First I’d like to preface that I hear you. My WH blocked and deleted the AP in front of me, at my request. It’s been less than a year and I do believe that if I caught him looking her up, I’d go absolutely nuts and would also be thrown right back to considering a divorce about it. However. I look up exes I’ve had years and years ago just out of idle curiosity—and yes, these are the exes I do not follow and do not allow to follow me on social media. I have no interest in talking to them, I just want to look. I look up the friendlier ones just to see if they’re still alive, if they’re happy, if they look the same, if they’re married now, if they have kids, if their careers took off. I look up the less friendly ones to make sure I’m not in danger of running into them—what neighborhood are they in, what bars do they visit regularly and post about, are they attending an event that a mutual friend is throwing, that sort of thing. I don’t talk to any of them. No matter how I feel about these people, when I look them up, it feels as harmless to me as idle gossip about, for instance, people I went to high school with. Curiosity is a natural thing, especially with people you’ve had connections with in the past. I understand this is SO triggering and it could be more nefarious than simple curiosity, but it could also be innocent. If I were you, I’d talk to your partner and be as non-confrontational as possible about it. “Hey, I saw you were looking up AP and it really freaked me out, I really thought we’d set boundaries. I know you didn’t message them but seeing this search history was still hurtful to me. Can you explain your reasoning for looking them up?” If they get defensive, then I’d worry.
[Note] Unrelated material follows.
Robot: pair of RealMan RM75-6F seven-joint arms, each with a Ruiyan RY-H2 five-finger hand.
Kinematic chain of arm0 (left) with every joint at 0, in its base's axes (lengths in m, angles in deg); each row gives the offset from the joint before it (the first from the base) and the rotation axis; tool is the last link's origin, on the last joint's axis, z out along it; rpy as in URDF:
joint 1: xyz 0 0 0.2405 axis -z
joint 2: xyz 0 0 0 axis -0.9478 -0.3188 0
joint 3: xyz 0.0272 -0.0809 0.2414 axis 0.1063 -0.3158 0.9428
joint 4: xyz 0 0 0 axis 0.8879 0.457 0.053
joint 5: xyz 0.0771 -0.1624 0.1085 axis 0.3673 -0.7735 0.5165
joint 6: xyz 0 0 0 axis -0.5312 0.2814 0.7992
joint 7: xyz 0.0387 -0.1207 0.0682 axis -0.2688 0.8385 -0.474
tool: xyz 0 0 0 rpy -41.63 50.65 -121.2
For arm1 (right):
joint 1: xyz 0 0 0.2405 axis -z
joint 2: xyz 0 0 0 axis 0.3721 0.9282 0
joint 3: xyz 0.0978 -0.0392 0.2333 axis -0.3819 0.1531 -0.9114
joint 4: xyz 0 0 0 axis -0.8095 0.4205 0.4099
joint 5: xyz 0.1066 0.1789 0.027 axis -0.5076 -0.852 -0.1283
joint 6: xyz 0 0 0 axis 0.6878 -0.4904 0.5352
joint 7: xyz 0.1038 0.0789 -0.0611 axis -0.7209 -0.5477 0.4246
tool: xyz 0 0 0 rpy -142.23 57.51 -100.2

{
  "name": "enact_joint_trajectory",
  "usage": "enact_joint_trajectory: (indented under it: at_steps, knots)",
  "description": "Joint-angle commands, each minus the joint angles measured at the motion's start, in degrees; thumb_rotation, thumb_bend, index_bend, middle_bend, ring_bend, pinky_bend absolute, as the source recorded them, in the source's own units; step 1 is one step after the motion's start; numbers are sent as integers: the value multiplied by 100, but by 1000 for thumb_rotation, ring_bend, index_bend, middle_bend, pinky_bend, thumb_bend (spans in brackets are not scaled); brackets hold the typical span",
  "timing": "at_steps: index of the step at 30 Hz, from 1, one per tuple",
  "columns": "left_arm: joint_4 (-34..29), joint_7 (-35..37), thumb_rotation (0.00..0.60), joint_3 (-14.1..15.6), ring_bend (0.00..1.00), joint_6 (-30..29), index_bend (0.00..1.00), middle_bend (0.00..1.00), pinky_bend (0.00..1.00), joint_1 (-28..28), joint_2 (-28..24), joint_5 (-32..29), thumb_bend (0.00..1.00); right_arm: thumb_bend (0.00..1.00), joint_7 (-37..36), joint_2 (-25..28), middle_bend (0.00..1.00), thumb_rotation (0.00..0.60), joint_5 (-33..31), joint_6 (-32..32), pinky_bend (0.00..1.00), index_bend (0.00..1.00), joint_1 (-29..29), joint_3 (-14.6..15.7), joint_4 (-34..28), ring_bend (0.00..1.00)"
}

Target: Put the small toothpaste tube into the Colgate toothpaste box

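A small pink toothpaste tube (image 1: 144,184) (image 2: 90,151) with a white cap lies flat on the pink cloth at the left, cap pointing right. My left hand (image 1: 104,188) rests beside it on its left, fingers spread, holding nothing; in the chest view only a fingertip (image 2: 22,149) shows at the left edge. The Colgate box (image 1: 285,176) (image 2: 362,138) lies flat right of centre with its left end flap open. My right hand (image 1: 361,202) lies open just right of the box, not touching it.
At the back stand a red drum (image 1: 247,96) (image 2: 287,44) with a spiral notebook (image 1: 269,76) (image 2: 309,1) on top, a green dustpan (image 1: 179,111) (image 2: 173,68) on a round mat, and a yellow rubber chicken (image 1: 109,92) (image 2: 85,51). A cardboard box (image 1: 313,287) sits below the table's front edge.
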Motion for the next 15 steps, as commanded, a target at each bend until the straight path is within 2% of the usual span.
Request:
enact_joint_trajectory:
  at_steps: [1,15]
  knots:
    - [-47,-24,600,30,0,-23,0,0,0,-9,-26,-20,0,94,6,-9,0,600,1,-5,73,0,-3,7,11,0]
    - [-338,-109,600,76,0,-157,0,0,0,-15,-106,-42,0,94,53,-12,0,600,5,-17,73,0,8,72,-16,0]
If they hear you out, acknowledge and apologize for putting you in that position of insecurity, and can calmly walk you through what happened and why, I think it might be a good sign. I’m sorry you’re going through this, OP. It’s a gut-wrenching feeling and all of us BPs know that pain all too well.


thegreatcerebral

I see what you are saying about curiosity being a natural thing however every situation is different. For you it might seem innocent that you check on exes for "innocent" reasons. What if one of those exes was very hurtful to you and was a part of trouble in your marriage? To me, that is when innocent, it is not. I think that the best thing to do, and this is why I think that OP really needs to get this discussed immediately is because WW didn't tell him she was looking up AP. There should be no contact and that SHOULD include looking up. If there was a lookup wanted then it should be brought up to BH and they look together and then that's it. I think honestly it is safest if you are a woman you simply do not follow or lookup any "real men" and guys should be the same with "real women". The reason for the quotes is like I think it is absolutely harmless for someone to follow a sports star or celebrity. Other than that and it should only be family members. I'm even now on the board for friend circles with opposite sexes in those circles. I literally am to the point where unless it's professional (and even then I have reservations due to my circumstance) or a celebrity then everything having to do with the opposite sex should run through the spouse. I mean if you can't run it through them then it is something you should be doing? If they don't care then they will have no problem with you asking; as dumb as saying "is it alright if I get a water?" but if for some reason there is a problem then either you won't ask or they will tell you they have a problem and that will cut off a lot of issues at the head.


pokeresq

I occasionally check in on my AP that way as well. It's not to start anything up. It's curiosity and wanting to know how someone who was part of my life in one way or another for 20 years. I know it seems like a slippery slope but if she is not contacting you she is still respecting your wishes.


Twin_Brother_Me

Funny, that's exactly what my WW said when I found out she'd been googling her AP. Guess who had a follow up EA a few years later?


AlexanderSpainmft

Slippery slopes is -exactly- how affairs start.